President Emmerson Mnangagwa yesterday urged war veterans to campaign peacefully in the coming elections and show the world that democracy has come of age in Zimbabwe.
He has not yet proclaimed the date for elections but they should be held between 21 July and 21 August and he has up to 8 July to proclaim them.
Addressing war veterans in his first meeting with them since he became leader of the Zimbabwe African National Union-Patriotic Front in November last year, Mnangagwa said ZANU-PF “is ours together”.
“You and I have a huge responsibility, which we are obligated to by our party constitution,” he said. “We must be loyal to the party, spread and popularise our party policies and principles without flinching or swerving.
“Ours is to toe the party line, cognisant of the immense responsibility to defend our national heritage and chart a definite, successful and prosperous future, not only for our party, but all multitudes of people throughout the country.
“I, thus, exhort us to go out, full throttle, in our huge numbers and campaign for a thunderous victory for our party.
“During the liberation struggle we were like fish, and the people the sea. In that fashion, let us go forth in our campaign with women, youth and their affiliates; let us go out with business, small and medium enterprises, students, informal traders, farmers and miners.
“Let us not forget the media fraternity, workers, hairdressers and our cross-border traders, among others. The task to rebuild our country is for all of us Zimbabweans together; to do so we must win the hearts and minds of our populace.
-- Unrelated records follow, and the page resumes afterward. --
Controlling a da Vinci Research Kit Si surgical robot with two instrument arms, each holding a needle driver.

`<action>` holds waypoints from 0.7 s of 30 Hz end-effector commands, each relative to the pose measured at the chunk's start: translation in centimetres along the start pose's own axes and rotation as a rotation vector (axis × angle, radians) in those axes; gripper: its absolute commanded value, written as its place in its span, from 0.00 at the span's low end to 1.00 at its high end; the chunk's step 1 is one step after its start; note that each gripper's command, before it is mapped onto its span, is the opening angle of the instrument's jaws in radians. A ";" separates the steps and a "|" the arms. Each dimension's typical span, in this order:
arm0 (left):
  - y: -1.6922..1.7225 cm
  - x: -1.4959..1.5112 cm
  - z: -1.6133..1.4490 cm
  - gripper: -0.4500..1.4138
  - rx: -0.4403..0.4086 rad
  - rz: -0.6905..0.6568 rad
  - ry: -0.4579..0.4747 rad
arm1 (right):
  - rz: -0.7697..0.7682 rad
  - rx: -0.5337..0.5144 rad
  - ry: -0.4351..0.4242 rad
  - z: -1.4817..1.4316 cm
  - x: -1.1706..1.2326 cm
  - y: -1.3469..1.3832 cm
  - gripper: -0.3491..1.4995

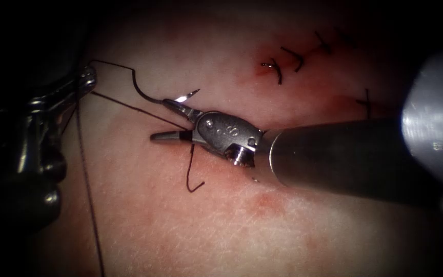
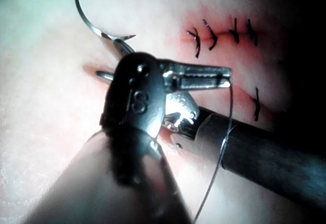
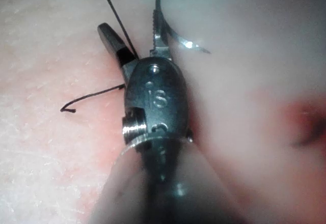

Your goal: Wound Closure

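tissue (image 1: 221, 231): pale pork belly across the whole endoscope frame, red fluid (image 1: 263, 201) patch low centre, more smeared upper right.
stitches (image 1: 283, 64): row of dark ones I saw upper right, over the closed part of the cut.
right tool (image 1: 173, 119): came in from frame right, tip at centre-left; jaws apart, upper one right against the needle, lower one free. I couldn't confirm a grip.
left tool (image 1: 85, 78): far left edge, dim; thread ran up to its tip, jaw state I could not tell.
needle (image 1: 152, 96): curved, lying above the tissue left of centre, point up by the right tool's upper jaw, not in the tissue.
thread (image 1: 129, 105): ran from needle tail toward left tool, one strand down the left edge.
cut end (image 1: 193, 179): short piece below right tool.
step: my read, regrasping the needle between bites.
next: I'd need a firm hold on the needle body, tip aimed at the tissue edge.
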 end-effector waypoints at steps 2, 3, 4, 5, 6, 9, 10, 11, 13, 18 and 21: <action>0.01 -0.09 0.02 0.00 0.002 -0.002 0.002 | 0.002 0.002 0.002 0.10 -0.04 -0.05 0.67; 0.01 -0.10 0.02 0.00 -0.005 -0.002 0.000 | 0.001 0.003 0.000 0.10 -0.04 -0.05 0.66; 0.01 -0.10 0.03 0.00 -0.003 -0.002 0.001 | 0.001 0.004 -0.003 0.11 -0.04 -0.06 0.65; 0.01 -0.10 0.03 0.00 -0.009 -0.002 0.000 | -0.001 0.005 -0.007 0.12 -0.05 -0.06 0.64; 0.02 -0.09 0.03 0.00 -0.008 -0.002 0.000 | -0.002 0.006 -0.010 0.13 -0.06 -0.07 0.64; 0.03 -0.08 0.04 0.00 -0.007 -0.003 0.001 | -0.004 0.010 -0.020 0.15 -0.08 -0.08 0.62; 0.03 -0.08 0.04 0.00 -0.007 -0.003 0.001 | -0.004 0.010 -0.020 0.15 -0.08 -0.08 0.62; 0.04 -0.07 0.04 0.00 -0.015 -0.003 -0.001 | -0.005 0.011 -0.022 0.16 -0.08 -0.08 0.61; 0.05 -0.07 0.05 0.00 -0.016 -0.003 -0.001 | -0.006 0.011 -0.025 0.17 -0.09 -0.09 0.60; 0.09 -0.06 0.07 0.00 -0.048 -0.004 -0.006 | -0.006 0.012 -0.027 0.18 -0.09 -0.08 0.45; 0.11 -0.05 0.08 0.00 -0.065 -0.005 -0.009 | -0.006 0.036 -0.035 0.17 -0.09 -0.07 0.00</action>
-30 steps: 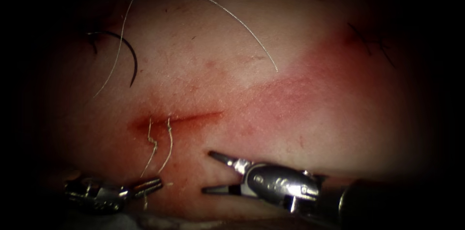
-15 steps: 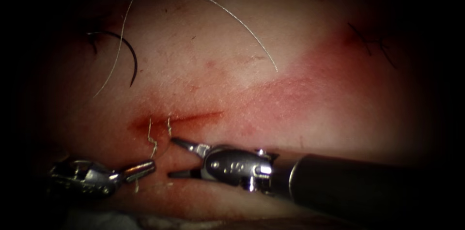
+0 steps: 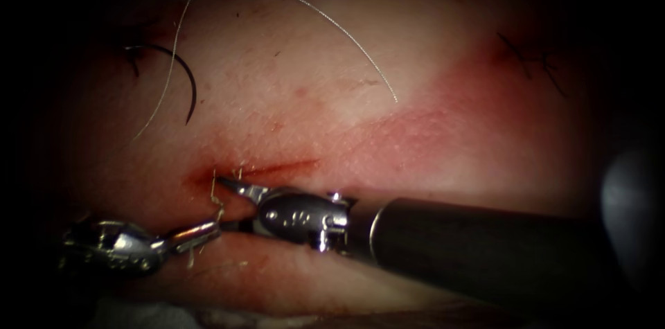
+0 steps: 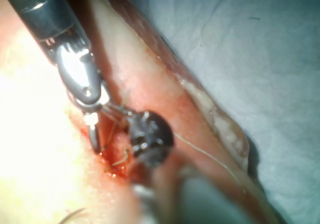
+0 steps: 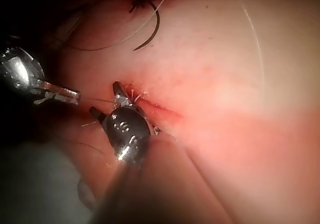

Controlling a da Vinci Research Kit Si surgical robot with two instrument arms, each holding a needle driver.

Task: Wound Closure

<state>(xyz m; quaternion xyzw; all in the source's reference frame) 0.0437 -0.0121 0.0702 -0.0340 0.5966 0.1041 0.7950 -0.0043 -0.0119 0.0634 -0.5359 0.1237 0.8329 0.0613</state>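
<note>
The dark curved steel needle point(image 3: 181, 79) lies free on the pale pink pork tissue point(image 3: 312, 79), upper left of the cut point(image 3: 256, 170) — stiff, slick, best gripped mid-curve. The left end effector point(image 3: 201, 233) pinches the fine pale thread point(image 3: 216, 199); the right end effector point(image 3: 232, 203) gapes wide beside it, holding nothing.

Glossy metal right gripper point(image 3: 232, 204) on a matt dark shaft point(image 3: 471, 249); moist, shiny tissue point(image 3: 312, 93); fine pale thread point(image 3: 332, 24).
</note>
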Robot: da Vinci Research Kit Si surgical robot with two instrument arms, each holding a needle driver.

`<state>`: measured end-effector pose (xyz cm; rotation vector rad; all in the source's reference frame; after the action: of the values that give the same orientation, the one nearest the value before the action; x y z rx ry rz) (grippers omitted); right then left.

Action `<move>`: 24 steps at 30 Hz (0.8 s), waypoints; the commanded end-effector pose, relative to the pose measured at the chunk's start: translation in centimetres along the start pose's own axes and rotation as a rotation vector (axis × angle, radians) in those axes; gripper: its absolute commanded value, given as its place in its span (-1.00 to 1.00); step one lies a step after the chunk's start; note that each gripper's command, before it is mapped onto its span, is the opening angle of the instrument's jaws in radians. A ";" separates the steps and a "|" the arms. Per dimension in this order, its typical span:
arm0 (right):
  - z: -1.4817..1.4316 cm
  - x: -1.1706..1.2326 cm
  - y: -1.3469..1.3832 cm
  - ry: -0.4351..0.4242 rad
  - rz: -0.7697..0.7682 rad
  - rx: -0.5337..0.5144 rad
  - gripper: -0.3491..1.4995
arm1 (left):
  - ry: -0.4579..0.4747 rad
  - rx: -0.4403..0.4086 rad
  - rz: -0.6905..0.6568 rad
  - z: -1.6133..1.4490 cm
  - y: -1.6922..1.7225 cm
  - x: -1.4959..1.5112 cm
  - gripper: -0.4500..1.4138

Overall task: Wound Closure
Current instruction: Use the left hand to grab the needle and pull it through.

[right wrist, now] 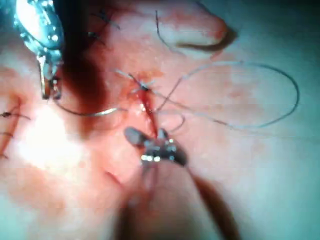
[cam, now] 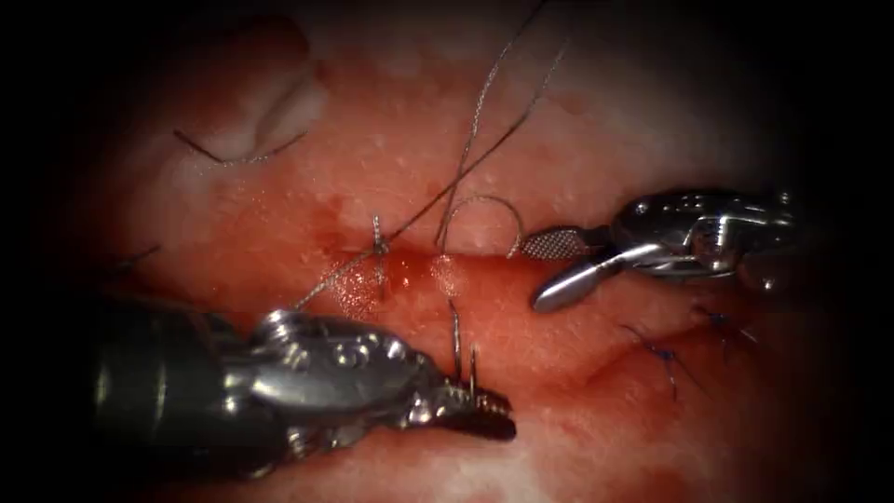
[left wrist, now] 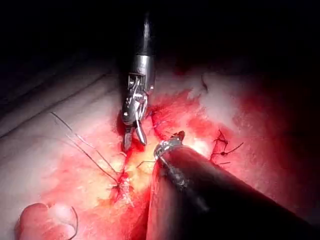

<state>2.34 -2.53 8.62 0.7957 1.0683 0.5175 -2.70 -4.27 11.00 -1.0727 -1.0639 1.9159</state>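
Wound closure on the tissue (cam: 577, 140), seen with the cut (cam: 419, 265) running across the endoscope view. The left tool (cam: 480, 410) lies on the near side of the cut with its jaws closed. They appear to grip the needle (cam: 454, 335) close to one end, and the rest of the curve rises edge-on toward the cut. Whether the far end enters the tissue cannot be told.

The right tool (cam: 531, 276) comes in from the right with its jaws spread wide, holding nothing. Its upper jaw tip lies just beside a small loop (cam: 480, 198) of the thread (cam: 484, 102). The thread runs back from a knot (cam: 379, 245) on the cut, where red fluid (cam: 358, 289) wets the surface.

The needle is judged light, stiff and slick, so it is liable to swivel in the jaws. It is best held on its body, away from the point and from the thread end. The thread is limp and easily frayed by serrated jaws. The tissue is soft and wet, and its cut edge is likely to tear under a hard pinch.
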 end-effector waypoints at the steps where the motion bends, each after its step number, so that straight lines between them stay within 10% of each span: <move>1: 0.08 -0.04 -0.05 0.000 -0.001 0.011 0.45 | 0.002 -0.006 0.001 0.03 0.01 0.00 -1.00; 7: 0.15 -0.07 -0.24 0.010 -0.006 0.064 -1.00 | 0.016 -0.009 0.039 -0.21 0.23 0.12 -1.00; 24: 0.73 -0.31 0.17 0.020 -0.116 -0.086 -1.00 | 0.043 0.027 0.270 -0.52 0.61 0.34 -1.00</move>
<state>2.81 -2.84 9.08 0.6434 1.0932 0.4715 -2.42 -4.05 10.07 -1.3002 -0.8932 2.1084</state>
“As we campaign, I urge us all to preach and live in unity, peace and love. As you are aware, these elections will be observed by international observers, I appeal to all of our people to show them the great Zimbabwean hospitality and that, indeed, our democracy has come of age. We are united by our national anthem and flag.”
Mnangagwa said the party was now focussing on lifting the standards of the people so that it becomes a middle income country by 2030.
“We have set ourselves on a course to have Zimbabwe become a middle-income country with a per capita income of USD3 500 by 2030, with decent jobs, broad-based empowerment, increased investments, free from poverty and corruption,” he said.
“Thus, strategies are in motion to ensure the resuscitation, retooling, expansion and modernisation of various industries, agriculture, mining and manufacturing, tourism, infrastructure development, ICT and the financial services sectors.”
Zimbabwe’s per capita was put at $908 in 2016, the latest figure available.